What is being asked ▸ Filter the data for "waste" and copy matching lines.

Available data ▸
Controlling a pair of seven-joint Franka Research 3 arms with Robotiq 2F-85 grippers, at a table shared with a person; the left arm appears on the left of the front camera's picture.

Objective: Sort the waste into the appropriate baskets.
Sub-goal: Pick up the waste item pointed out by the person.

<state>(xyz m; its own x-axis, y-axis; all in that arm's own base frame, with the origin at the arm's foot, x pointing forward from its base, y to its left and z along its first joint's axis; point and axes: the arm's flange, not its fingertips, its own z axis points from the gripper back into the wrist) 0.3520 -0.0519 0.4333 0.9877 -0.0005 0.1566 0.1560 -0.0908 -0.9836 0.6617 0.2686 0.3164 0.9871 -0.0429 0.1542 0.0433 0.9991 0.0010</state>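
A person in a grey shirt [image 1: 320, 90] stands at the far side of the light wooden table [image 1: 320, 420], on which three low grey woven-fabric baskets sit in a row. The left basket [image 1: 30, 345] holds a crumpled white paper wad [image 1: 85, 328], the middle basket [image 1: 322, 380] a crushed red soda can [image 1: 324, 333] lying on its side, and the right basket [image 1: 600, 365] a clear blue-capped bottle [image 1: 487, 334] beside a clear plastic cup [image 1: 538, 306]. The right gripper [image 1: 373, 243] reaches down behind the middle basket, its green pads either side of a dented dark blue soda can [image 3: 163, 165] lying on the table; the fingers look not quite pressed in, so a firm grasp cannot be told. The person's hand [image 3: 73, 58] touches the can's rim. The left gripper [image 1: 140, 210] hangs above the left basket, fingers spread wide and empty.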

Answer ▸
Objective: Sort the waste into the appropriate baskets.
Sub-goal: Pick up the waste item pointed out by the person.

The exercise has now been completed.